____ THE DATA

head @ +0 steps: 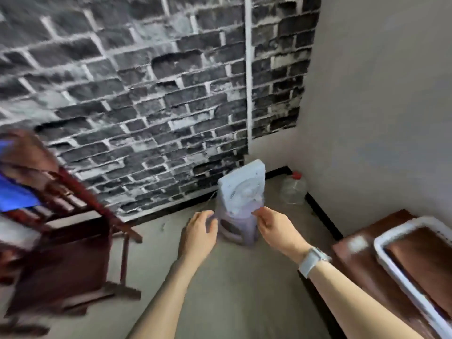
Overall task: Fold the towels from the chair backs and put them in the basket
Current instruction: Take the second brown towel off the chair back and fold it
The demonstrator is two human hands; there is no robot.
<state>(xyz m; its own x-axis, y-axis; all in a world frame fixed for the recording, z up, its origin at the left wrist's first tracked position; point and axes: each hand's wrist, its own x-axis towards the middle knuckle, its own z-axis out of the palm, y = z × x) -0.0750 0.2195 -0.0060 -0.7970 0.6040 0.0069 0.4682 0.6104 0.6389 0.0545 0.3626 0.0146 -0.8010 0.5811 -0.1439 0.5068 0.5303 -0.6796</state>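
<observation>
A blue towel (pixel 13 194) hangs over the back of a dark red wooden chair (pixel 71 228) at the left edge, blurred by motion. A white-rimmed basket (pixel 391 260) sits on a brown table at the lower right, and nothing shows inside it. My left hand (pixel 199 232) and my right hand (pixel 272 225) are stretched out in mid-air over the floor, between the chair and the basket. Both hold nothing; the fingers look loosely bent. A watch is on my right wrist.
A white fan (pixel 244 189) stands on a pale purple stool (pixel 236 231) in front of my hands by the brick-pattern wall. A clear jug with a red cap (pixel 293 188) sits in the corner. The brown table (pixel 354 253) fills the lower right.
</observation>
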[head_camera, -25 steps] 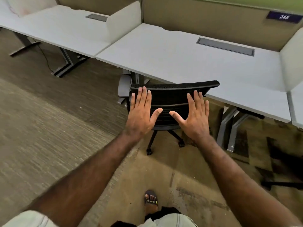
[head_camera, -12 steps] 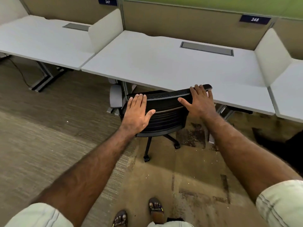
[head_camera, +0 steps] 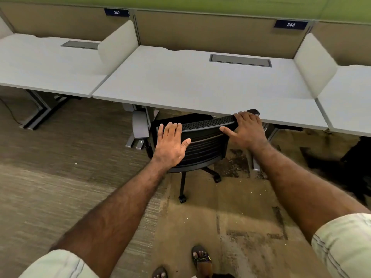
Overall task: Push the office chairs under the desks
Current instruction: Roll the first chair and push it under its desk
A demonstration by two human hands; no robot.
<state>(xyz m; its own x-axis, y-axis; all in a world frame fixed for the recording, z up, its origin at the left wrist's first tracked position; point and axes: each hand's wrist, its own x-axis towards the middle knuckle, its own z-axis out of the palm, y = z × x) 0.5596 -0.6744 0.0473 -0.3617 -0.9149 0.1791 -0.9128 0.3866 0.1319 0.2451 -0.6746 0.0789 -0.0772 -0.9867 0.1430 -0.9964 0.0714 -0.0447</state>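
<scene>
A black mesh-backed office chair (head_camera: 204,145) stands at the front edge of the white middle desk (head_camera: 200,87), its seat hidden under the desktop and its backrest just outside the edge. My left hand (head_camera: 170,145) lies flat against the left side of the backrest, fingertips at its top rim, thumb spread. My right hand (head_camera: 247,131) is curled over the top right corner of the backrest, right beside the desk edge. The chair's grey left armrest (head_camera: 140,125) shows beneath the desktop. Two castor legs stick out toward me.
A second white desk (head_camera: 46,67) adjoins on the left and a third (head_camera: 349,101) on the right, separated by low white dividers. Grey desk legs (head_camera: 40,109) stand underneath. A dark shape (head_camera: 351,157) lies on the carpet at right. My sandalled feet are at the bottom.
The chair has rolled forward toward the desk and turned slightly. My right hand moved from the back face up onto the top right corner; I have stepped closer.
</scene>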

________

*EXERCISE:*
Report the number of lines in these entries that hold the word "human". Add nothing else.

*RESPONSE BOX:*
2